16. Способ профилактики, замедления развития или лечения нейродегенеративного расстройства, связанного с α-синуклеиновой патологией у индивидуума, где указанный способ включает введение антитела или его фрагмента по любому из пп.1-9 или композиции по п.12 указанному индивидууму.

17. Способ по п.16, где антитело представляет собой моноклональное антитело.

18. Способ по п.16, где нейродегенеративным заболеванием являются болезнь Паркинсона (БП), деменция, связанная с образованием телец Леви (ДТЛ), вариант болезни Альцгеймера, связанный с образованием телец Леви, болезнь Альцгеймера или атрофия многих органов.

19. Способ по п.16, где нейродегенеративным заболеванием является болезнь Паркинсона (БП).

20. Способ по п.16 для лечения нейродегенеративного заболевания.

21. Способ по п.16 для замедления развития нейродегенеративного заболевания.

22. Способ по п.16 для профилактики развития нейродегенеративного заболевания.

23. Способ по п.16, где указанным нейродегенеративным расстройством являются болезнь Паркинсона (БП), деменция, связанная с образованием телец Леви (ДТЛ), вариант болезни Альцгеймера, связанный с образованием телец Леви, болезнь Альцгеймера, синдром Дауна, атрофия многих органов, психоз, шизофрения или болезнь Крейцфельда-Якоба.

24. Применение антитела или его фрагмента по любому из пп.1-9 для получения фармацевтической композиции для лечения нейродегенеративных расстройств, ассоциированных с α-синуклеиновой патологией.

25. Применение по п.24, где антитело представляет собой моноклональное антитело.
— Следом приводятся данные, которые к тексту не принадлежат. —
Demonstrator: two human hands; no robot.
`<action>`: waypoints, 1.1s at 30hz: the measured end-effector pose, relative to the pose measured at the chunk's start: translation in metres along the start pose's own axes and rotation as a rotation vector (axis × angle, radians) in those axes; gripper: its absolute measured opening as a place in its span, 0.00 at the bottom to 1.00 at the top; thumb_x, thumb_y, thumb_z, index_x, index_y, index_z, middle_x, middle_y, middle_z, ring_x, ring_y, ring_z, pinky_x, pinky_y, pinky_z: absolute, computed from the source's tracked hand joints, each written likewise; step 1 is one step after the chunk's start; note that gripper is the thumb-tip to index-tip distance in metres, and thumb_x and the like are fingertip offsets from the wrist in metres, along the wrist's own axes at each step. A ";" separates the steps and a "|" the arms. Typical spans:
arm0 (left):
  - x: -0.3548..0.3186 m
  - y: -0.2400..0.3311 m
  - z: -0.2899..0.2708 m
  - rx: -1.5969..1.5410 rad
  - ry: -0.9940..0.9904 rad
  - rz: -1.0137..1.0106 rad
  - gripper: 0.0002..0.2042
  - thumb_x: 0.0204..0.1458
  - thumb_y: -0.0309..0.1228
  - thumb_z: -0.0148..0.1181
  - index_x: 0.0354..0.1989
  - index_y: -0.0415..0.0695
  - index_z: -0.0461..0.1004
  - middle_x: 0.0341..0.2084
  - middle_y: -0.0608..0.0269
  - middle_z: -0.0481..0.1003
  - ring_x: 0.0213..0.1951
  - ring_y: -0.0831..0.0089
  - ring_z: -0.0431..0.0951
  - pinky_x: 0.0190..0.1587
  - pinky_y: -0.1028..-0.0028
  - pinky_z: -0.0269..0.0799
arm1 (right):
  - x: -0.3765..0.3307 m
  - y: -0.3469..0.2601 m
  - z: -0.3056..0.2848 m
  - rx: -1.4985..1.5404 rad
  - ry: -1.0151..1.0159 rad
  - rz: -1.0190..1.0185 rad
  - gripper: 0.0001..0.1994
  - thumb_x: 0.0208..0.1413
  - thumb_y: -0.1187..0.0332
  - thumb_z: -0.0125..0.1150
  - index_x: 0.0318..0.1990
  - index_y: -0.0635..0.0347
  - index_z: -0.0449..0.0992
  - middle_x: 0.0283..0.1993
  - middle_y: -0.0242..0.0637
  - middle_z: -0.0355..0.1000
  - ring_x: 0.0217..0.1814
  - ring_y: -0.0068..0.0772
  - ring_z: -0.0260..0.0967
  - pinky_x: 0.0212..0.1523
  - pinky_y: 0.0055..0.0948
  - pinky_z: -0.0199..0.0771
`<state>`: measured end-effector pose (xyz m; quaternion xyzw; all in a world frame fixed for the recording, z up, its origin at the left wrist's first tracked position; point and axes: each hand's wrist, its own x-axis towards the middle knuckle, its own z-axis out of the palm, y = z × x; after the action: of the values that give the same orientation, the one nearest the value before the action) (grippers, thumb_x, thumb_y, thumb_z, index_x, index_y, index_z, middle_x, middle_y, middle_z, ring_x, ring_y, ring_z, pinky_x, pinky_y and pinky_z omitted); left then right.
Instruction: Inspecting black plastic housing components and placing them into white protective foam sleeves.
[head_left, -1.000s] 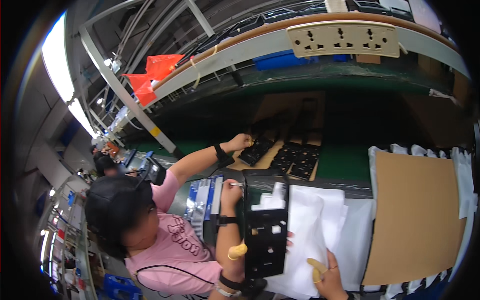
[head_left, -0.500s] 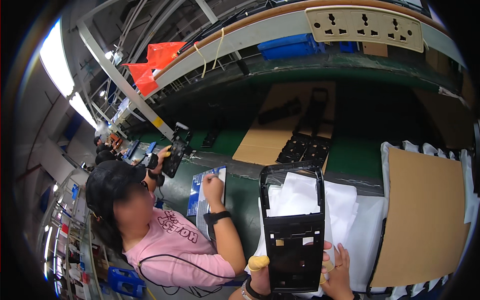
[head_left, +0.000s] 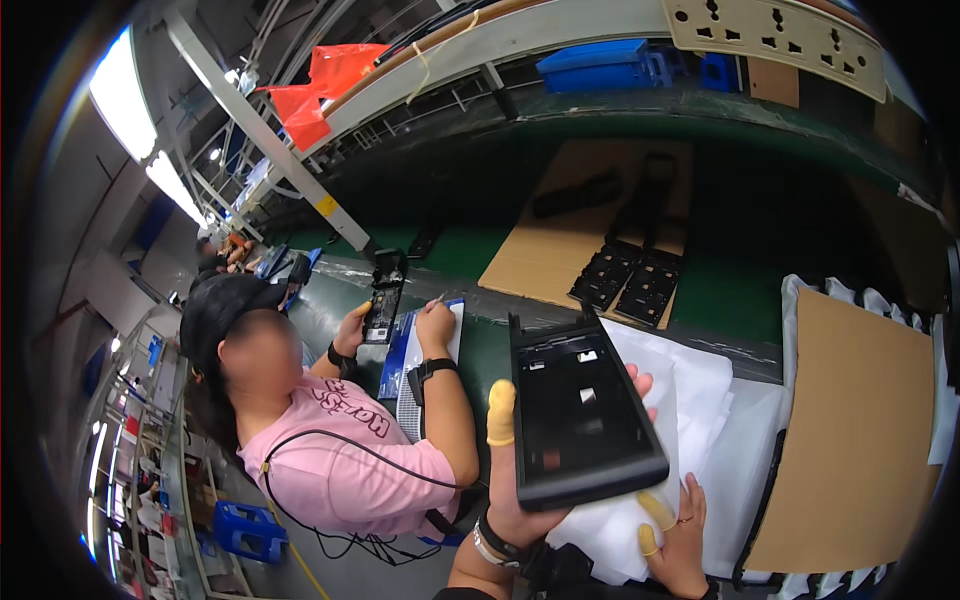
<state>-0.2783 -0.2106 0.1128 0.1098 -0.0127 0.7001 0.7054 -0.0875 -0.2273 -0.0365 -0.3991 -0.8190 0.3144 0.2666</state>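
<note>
A black plastic housing [head_left: 585, 420] with small cutouts lies tilted across my left hand [head_left: 510, 480]. The thumb, in a yellow finger cot, stands along the housing's left side, while fingertips show past its right edge. The palm and the rest of the fingers are hidden under it. To the lower right, my right hand [head_left: 682, 540] holds nothing; its fingers are spread, two of them in yellow finger cots. It is over the white sheets [head_left: 690, 390], just below the housing; whether it touches them I cannot tell.
A person in pink [head_left: 350, 440] at my left holds a black part [head_left: 384, 305] above a blue-and-white board [head_left: 400, 360]. Black parts [head_left: 645, 280] lie on cardboard [head_left: 530, 255] ahead. At right stands a cardboard-covered stack [head_left: 860, 430]. A socket strip [head_left: 780, 40] hangs above.
The housing has tipped from upright to a flatter tilt, its lower end swinging right. My right hand has come away from its side with fingers spread. The neighbour's black part has been lowered.
</note>
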 end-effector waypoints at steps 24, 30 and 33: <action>-0.014 0.025 -0.045 2.386 0.357 0.363 0.31 0.30 0.33 0.72 0.48 0.47 0.69 0.44 0.52 0.57 0.43 0.59 0.67 0.48 0.67 0.66 | -0.003 -0.003 0.001 -0.062 0.068 -0.099 0.20 0.52 0.64 0.50 0.54 0.50 0.69 0.63 0.52 0.49 0.65 0.59 0.43 0.63 0.52 0.44; -0.014 0.023 -0.051 2.397 0.362 0.379 0.32 0.30 0.33 0.73 0.50 0.46 0.68 0.45 0.54 0.57 0.43 0.62 0.67 0.49 0.68 0.65 | -0.005 0.001 0.004 -0.057 0.050 -0.076 0.21 0.50 0.61 0.52 0.53 0.51 0.70 0.62 0.52 0.52 0.66 0.56 0.44 0.63 0.54 0.42; -0.008 0.026 -0.053 2.276 0.317 0.296 0.33 0.31 0.33 0.73 0.51 0.46 0.66 0.44 0.57 0.59 0.44 0.64 0.67 0.49 0.69 0.65 | -0.006 0.001 0.003 -0.066 0.045 -0.060 0.21 0.49 0.61 0.52 0.53 0.52 0.70 0.62 0.52 0.52 0.66 0.56 0.43 0.63 0.54 0.42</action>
<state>-0.3114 -0.2098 0.0637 0.5897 0.7004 0.3885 0.1035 -0.0861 -0.2325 -0.0400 -0.3900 -0.8342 0.2702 0.2812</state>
26. Применение по п.24, где указанным нейродегенеративным расстройством являются болезнь Паркинсона (БП), деменция, связанная с образованием телец Леви (ДТЛ), вариант болезни Альцгеймера, связанный с образованием телец Леви, болезнь Альцгеймера, синдром Дауна, атрофия многих органов, психоз, шизофрения или болезнь Крейцфельда-Якоба.
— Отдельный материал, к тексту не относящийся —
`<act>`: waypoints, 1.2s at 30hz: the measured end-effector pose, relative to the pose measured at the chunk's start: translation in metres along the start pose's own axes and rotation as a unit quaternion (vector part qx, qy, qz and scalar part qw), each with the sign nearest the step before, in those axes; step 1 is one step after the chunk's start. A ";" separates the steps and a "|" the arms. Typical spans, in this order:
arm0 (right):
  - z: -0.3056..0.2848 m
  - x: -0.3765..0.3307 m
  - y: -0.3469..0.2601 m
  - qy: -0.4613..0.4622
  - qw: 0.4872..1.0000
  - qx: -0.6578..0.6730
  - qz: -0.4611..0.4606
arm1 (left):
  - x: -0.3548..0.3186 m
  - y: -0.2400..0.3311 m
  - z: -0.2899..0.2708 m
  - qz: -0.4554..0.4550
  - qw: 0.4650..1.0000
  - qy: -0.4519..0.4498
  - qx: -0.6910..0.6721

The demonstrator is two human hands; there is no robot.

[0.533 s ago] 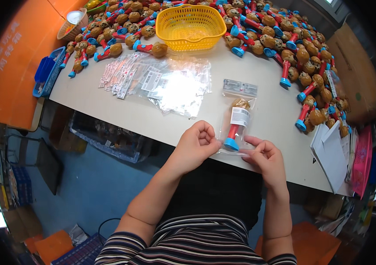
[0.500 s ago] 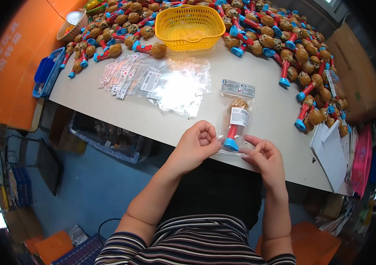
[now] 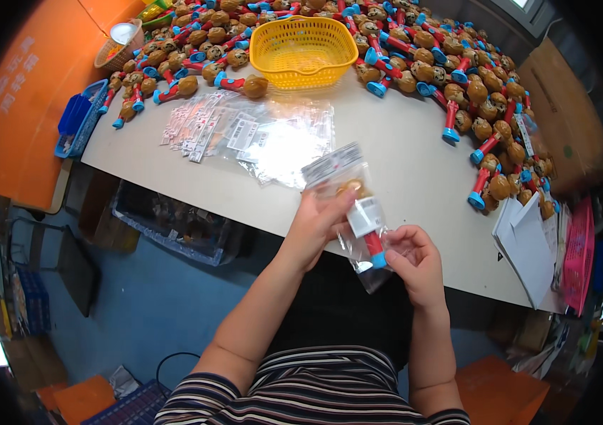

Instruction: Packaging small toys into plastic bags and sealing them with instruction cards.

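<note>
A toy (image 3: 374, 243) with a round brown head, red handle and blue foot lies inside a see-through plastic bag (image 3: 333, 164). The bag has a grey printed header, and a white label covers part of the toy. My left hand (image 3: 319, 221) grips the upper part of the bag near the toy's head, thumb on top. At the toy's blue foot, my right hand (image 3: 415, 261) pinches the bag's lower side. Both hands hold the bag tilted at the table's front edge, its lower end past the edge.
Flat bags with printed labels (image 3: 284, 145) lie stacked on the white table (image 3: 415, 177). Behind them stands a yellow basket (image 3: 303, 73). Heaps of similar toys (image 3: 482, 88) line the back and right. Folded white papers (image 3: 525, 244) and a pink basket (image 3: 580, 255) are at the right edge.
The bagged toy has been lifted off the table and tilted, its top leaning left. My left hand has moved up from the bag's bottom to its upper part; the right stays near the foot.
</note>
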State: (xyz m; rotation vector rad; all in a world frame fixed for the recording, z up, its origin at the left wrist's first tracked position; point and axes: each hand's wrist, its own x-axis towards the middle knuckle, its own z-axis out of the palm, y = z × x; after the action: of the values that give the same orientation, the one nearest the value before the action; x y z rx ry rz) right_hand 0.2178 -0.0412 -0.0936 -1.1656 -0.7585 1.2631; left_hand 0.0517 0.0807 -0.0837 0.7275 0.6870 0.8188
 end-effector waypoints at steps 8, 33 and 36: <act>0.036 -0.018 0.002 0.166 0.936 -0.260 -0.168 | 0.016 -0.011 0.007 0.083 0.989 0.067 -0.102; 0.040 -0.004 0.012 0.070 0.977 -0.171 -0.105 | -0.021 0.004 -0.001 0.164 0.964 -0.007 -0.207; 0.047 0.000 0.022 0.090 0.928 -0.286 -0.223 | -0.023 0.002 -0.001 0.200 0.976 0.035 -0.083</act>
State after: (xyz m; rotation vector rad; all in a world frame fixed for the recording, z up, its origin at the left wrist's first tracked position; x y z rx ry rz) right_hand 0.1671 -0.0322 -0.1006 -1.4413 -1.2185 0.5516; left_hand 0.0390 0.0632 -0.0769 0.6959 0.5324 1.2618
27. Применение антитела или его фрагмента по любому из пп.1-9 или композиции по п.12 для диагностики или мониторинга развития нейродегенеративного расстройства, связанного с α-синуклеиновой патологией.

28. Применение по п.27, где антитело представляет собой моноклональное антитело.
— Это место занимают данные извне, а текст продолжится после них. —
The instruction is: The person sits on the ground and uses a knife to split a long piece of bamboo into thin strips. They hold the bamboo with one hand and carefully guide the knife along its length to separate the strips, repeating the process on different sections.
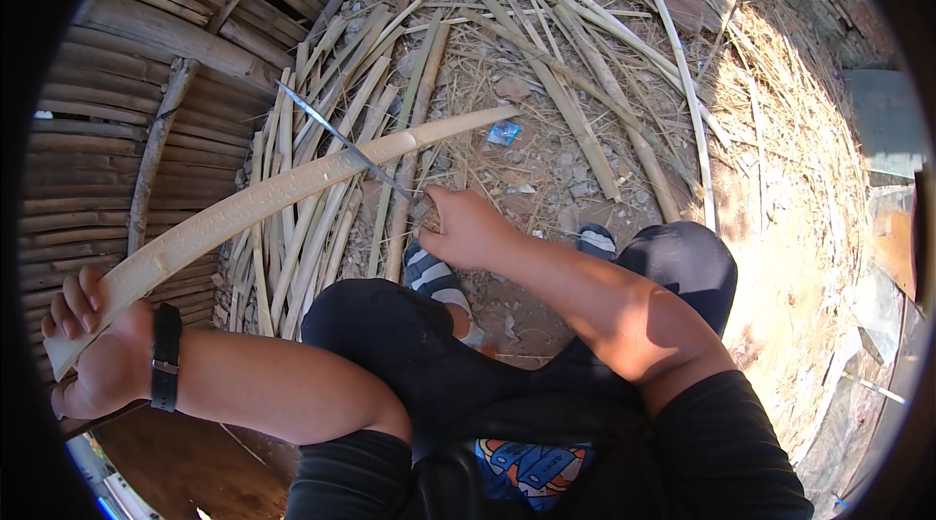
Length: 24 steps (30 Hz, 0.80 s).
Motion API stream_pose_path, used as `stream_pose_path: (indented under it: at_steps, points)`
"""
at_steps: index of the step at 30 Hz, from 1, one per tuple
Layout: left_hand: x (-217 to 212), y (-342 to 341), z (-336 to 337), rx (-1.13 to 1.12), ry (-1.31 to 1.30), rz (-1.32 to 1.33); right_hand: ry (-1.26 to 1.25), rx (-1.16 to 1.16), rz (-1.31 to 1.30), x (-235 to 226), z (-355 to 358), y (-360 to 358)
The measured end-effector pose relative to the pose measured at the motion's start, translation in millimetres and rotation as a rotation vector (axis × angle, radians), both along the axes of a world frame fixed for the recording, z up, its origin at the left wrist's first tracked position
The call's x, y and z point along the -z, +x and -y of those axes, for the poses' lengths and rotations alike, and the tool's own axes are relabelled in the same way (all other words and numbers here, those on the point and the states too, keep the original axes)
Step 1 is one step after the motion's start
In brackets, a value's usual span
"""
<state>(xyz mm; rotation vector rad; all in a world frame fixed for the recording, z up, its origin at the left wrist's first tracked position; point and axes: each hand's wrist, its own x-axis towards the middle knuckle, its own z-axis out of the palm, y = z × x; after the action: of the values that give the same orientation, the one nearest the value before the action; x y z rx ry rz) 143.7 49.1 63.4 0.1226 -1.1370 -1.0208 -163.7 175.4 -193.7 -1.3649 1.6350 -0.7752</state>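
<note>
My left hand (115, 349), with a dark watch on its wrist, is closed around the near end of a long pale bamboo strip (263, 198). From there the strip slants up and away to the right, and its far tip narrows above the littered ground. My right hand (473, 230) grips a knife in front of my knees; the handle is mostly hidden in the fingers. The long thin blade (327, 122) points to the upper left and crosses the strip's far half. Whether the edge touches the strip, I cannot tell.
Several split bamboo strips (322, 189) lie heaped at the left, beside a bamboo slat wall (88, 169). More long strips (575, 81) spread across the far ground among shavings. A small blue wrapper (503, 133) lies near the strip's tip. My sandalled foot (434, 271) is close to the right hand.
</note>
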Motion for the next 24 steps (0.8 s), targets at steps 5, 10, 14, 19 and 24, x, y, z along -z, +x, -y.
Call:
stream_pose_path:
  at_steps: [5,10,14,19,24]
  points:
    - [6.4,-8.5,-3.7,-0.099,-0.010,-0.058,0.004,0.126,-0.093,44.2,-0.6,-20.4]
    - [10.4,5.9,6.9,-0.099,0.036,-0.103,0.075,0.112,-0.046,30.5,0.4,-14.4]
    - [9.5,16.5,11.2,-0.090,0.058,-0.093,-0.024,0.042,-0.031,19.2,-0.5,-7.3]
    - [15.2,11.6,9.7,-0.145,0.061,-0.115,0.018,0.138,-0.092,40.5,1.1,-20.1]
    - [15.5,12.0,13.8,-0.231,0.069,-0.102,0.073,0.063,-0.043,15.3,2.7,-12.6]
29. Применение по п.27 для диагностики или мониторинга развития болезни Паркинсона (БП), деменции, связанной с образованием телец Леви (ДТЛ), варианта болезни Альцгеймера, связанной с образованием телец Леви, синдрома Дауна, атрофии многих органов, психоза, шизофрении или болезни Крейцфельда-Якоба.

30. Способ снижения или ингибирования агрегации α-синуклеина путем введения антитела или его фрагмента по любому из пп.1-9 или композиции по п.12 в образец, содержащий растворимые молекулы α-синуклеина.

31. Способ по п.30, где антитело представляет собой моноклональное антитело.